QUASE COMO UM CAMPO DE CONCENTRAÇÃO, ÔNIBUS EM SALVADOR TORTURAM E HUMILHAM IDOSOS QUE DEVERIAM TER SEUS LUGARES PRESERVADOS OU INGRESSAREM GRATUITAMENTE POR TRÁS.
*Iamara Santana
(Facebook)
Hoje
tive o desprazer de conhecer os novos ônibus que farão o transporte
coletivo em Salvador. A entrada agora acontece pela porta dianteira e a
saída pela porta do fundo. Começava a chover quando me aproximei do
ônibus. Uma aglomeração formava-se antes da catraca e eu, ainda do lado
de fora, aguardava ansiosa a minha vez de entrar. Consegui subir e o
motorista fechou a porta atrás de mim, mas aquela aglomeração não se
desfazia, enquanto eu continuava parada no primeiro degrau. Neste
momento a minha ingenuidade levou um soco na boca. Todos a minha frente
eram idosos e eles não sairiam de onde estavam porque caso cruzassem a
catraca a passagem lhes seria cobrada. Boquiaberta perguntei ao
motorista se eles não deveriam entrar pela porta do fundo, ao que o
motorista respondeu negativamente sacudindo a cabeça, nitidamente
envergonhado. Ainda incrédula, questionei ao cobrador a respeito, ao
que ele me respondeu: "Ordens da prefeitura. Este é o prefeito que vocês
elegeram". Felizmente pude encher a boca para dizer que o meu voto o
prefeito não tivera. Finalmente, entrei no ônibus, após pagar minha
passagem, e notei que muitas cadeiras estavam vazias, deixando-me ainda
mais perplexa. O transporte público municipal sempre foi extrememamente
deficiente, caro e precário. Entretanto, o que vemos agora é uma atidude
desumana, mesquinha e ilegal perpetrada pelo poder público. Os idosos
(maiores de sessenta e cinco) têm garantida contitucionalmente a
gratuidade nos transportes coletivos urbanos (art. 230, parágrafo 2° da
Constituição Federal). Que ninguém queria alegar que lhes disponibilizar
três cadeiras (salvo engano) e encurralá-los em pé atrás das catracas
realiza tal garantia constitucional ou estaria subestimando a
inteligência de todos nós. Nas linhas que eu utilizo regularmente no
centro de Salvador as cadeiras reservadas aos idosos (em número muito
maior) raramente eram suficiente para atender a demanda e era comum
outros passageiros levantarem para que um idoso sentasse, o que me dava
muito prazer, aliás. Hoje eu fiquei sentada em um ônibus vazio,
assistindo o deprimente espetáculo que a foto abaixo pretende retratar.

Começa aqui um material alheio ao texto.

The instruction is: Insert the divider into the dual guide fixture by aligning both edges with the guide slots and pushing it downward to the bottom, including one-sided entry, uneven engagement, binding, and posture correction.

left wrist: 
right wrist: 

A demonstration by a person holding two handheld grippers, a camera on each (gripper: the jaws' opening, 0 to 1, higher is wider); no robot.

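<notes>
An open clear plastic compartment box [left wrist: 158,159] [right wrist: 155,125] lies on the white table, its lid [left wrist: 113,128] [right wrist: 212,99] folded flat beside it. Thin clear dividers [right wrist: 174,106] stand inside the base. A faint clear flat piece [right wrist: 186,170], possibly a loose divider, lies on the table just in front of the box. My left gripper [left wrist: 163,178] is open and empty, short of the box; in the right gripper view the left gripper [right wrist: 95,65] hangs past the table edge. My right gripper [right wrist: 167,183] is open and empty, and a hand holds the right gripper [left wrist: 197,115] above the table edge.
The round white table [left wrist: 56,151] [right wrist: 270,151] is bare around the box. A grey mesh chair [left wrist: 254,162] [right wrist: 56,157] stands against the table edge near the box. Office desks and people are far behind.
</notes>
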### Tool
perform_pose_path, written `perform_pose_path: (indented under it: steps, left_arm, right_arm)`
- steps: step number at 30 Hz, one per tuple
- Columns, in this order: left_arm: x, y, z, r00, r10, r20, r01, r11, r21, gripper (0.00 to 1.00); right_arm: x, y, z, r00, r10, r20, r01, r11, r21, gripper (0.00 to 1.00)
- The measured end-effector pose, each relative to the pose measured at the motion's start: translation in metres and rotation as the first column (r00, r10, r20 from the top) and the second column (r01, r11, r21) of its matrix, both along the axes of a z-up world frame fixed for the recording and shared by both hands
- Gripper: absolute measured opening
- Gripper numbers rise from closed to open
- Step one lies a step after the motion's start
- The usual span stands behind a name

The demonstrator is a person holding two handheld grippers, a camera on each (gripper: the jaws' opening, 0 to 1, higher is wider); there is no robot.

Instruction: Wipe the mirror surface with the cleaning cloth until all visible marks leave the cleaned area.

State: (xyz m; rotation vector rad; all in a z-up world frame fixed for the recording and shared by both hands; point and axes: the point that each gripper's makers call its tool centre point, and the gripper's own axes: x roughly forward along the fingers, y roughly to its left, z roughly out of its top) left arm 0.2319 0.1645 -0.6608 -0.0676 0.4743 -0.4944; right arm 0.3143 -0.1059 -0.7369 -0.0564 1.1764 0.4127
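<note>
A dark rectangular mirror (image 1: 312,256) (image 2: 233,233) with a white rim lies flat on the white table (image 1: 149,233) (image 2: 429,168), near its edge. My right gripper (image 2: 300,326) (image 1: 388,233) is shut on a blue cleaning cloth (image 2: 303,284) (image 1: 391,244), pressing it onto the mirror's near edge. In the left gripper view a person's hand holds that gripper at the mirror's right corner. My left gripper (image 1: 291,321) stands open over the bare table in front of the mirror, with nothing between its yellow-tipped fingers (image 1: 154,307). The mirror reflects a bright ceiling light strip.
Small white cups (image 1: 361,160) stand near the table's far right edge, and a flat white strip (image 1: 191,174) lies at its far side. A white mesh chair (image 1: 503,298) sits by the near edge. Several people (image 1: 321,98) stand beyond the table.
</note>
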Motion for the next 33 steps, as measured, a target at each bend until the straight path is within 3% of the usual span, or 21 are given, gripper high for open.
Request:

Na cadeira atrás de mim, um senhor especulava dizendo que a culpa não
era da prefeitura, mas da empresa (a concessionária a quem foi delegada a
prestação do serviço). Ouso discordar. Obviamente interessa à
concessionária afungentar os idosos, enchendo os ônibus de passageiros
que pagam a caríssima passagem cobrada. Todavia não importa aqui de quem
partiu a ordem cruel que obrigará os idosos a viajarem espremidos entre
a catraca, a porta do ônibus e a cadeira do motorista. A titularidade
do serviço de tranporte público municipal é do município, logo, em bom
português, a responsabilidade é da Prefeitura Municipal de Salvador.
Ademais não elegemos como nosso legítimo representante o dono de empresa
nenhuma, elegemos vereadores e um prefeito municipal, logo são eles que
nos devem prestar contas pelo que fazem, deixam de fazer e admitem que
façam. Gosto de acreditar que vivemos em uma democracia, onde nos é dado
o direito de nos levantarmos contra arbitrariedades e ilegalidades. Não
devemos ficar calados enquanto o poder econômico viola direitos
constitucionalmente assegurados. Talvez eu seja uma idealista
inofensiva, mas espero que todos (usuários e não usuários) manifestem
repúdio à tal política no transporte público. Vamos ocupar as redes
sociais, as ruas, as praças ou a prefeitura, se necessário. Mas que não
fiquemos calados. Se você não gritar enquanto agridem o seu vizinho,
dificilmente conseguirá gritar enquanto pisam na sua cabeça.